На следующий день я вновь работал уборщиком и делал свою работу, стараясь сделать ее быстро и качественно. Когда выносил мусор, то увидел троих зеков из службы правопорядка. За мусорными контейнерами во дворе цеха, в углу, скрытом от глаз, меня поджидали трое. Крепкие ребята лет тридцати. Они подождали, когда я подойду, выкину мусор в контейнер, и один из них, высокий, с худощавым лицом и глазами наркомана, поманил меня пальцем.

– Ты кошку так подзывай, – ответил я, но остановился, полуобернулся и посмотрел с насмешкой на эту троицу.
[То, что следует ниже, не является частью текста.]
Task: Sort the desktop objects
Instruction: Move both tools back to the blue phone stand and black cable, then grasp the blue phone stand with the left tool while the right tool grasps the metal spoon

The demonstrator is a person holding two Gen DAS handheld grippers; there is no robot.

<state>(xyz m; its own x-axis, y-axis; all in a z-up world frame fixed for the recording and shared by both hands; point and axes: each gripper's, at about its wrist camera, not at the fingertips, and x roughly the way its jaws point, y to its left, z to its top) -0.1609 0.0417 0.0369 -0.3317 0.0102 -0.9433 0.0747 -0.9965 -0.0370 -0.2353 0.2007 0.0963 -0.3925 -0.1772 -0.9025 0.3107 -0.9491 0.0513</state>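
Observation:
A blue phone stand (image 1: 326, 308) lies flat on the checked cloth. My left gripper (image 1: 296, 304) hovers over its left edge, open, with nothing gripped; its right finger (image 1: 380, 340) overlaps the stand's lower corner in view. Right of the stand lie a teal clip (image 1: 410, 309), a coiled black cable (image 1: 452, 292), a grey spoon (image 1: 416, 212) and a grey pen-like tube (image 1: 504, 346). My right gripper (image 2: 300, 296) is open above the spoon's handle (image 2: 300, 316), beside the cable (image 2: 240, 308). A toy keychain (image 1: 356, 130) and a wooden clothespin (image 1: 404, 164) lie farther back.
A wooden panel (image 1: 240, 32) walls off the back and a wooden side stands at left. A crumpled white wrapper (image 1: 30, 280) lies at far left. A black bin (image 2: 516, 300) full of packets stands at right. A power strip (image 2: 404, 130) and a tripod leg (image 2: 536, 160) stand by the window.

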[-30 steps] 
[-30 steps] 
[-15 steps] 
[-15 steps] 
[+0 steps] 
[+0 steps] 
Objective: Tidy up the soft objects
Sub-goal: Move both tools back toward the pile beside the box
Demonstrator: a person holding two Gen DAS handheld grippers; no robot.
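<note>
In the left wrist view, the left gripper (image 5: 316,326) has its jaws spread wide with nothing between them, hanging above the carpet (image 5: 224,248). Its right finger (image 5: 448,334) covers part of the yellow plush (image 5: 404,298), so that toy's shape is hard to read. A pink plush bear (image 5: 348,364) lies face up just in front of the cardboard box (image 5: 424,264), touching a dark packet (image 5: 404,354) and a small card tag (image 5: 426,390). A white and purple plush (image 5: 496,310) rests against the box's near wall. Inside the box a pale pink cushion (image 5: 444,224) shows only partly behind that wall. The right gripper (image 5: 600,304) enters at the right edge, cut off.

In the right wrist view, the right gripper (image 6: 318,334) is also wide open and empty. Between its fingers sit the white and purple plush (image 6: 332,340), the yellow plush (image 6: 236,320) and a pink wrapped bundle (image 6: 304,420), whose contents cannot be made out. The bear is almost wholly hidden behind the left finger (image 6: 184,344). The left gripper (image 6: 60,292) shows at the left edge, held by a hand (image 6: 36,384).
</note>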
– Фокусник, ты не ерепенься, тебя позвали, так подойди, не кочевряжься, – произнес стоящий слева от верзилы парень с фигурой борца.

Он сжал кулаки.

– А ты кто, шнырь у своего босса? – спросил я. – Чего хотели, говорите, и я пойду. – Они все трое направились ко мне. Верзила негромко, но злобно проговорил:

– Что ты из себя строишь, дядя? С тобой по-хорошему поговорить хотели, теперь будет по-плохому.

Я быстро прокачал всю эту ситуацию в голове. Запомнил номера этих троих на куртках, посмотрел на повязки на рукаве «Служба внутреннего порядка» и не двинулся с места.

Верзила сразу же нанес мне удар в лицо, в скулу. Я не защищался и не отклонился, удар сбил меня с ног. Надо мной наклонился парень с фигурой борца.

– Ты что, не понял, куда попал, предатель? Тебе говорили: расскажи все по-хорошему, а ты в несознанку пошел. Теперь каждый день так будет, запомнил?

– Запомнил, – ответил я и сплюнул кровавую юшку ему на сапог. Меня ударили сапогом в живот. Я, не вставая, согнулся и захрипел.

– На сегодня с него хватит, – приказал верзила, – пошли отсюда.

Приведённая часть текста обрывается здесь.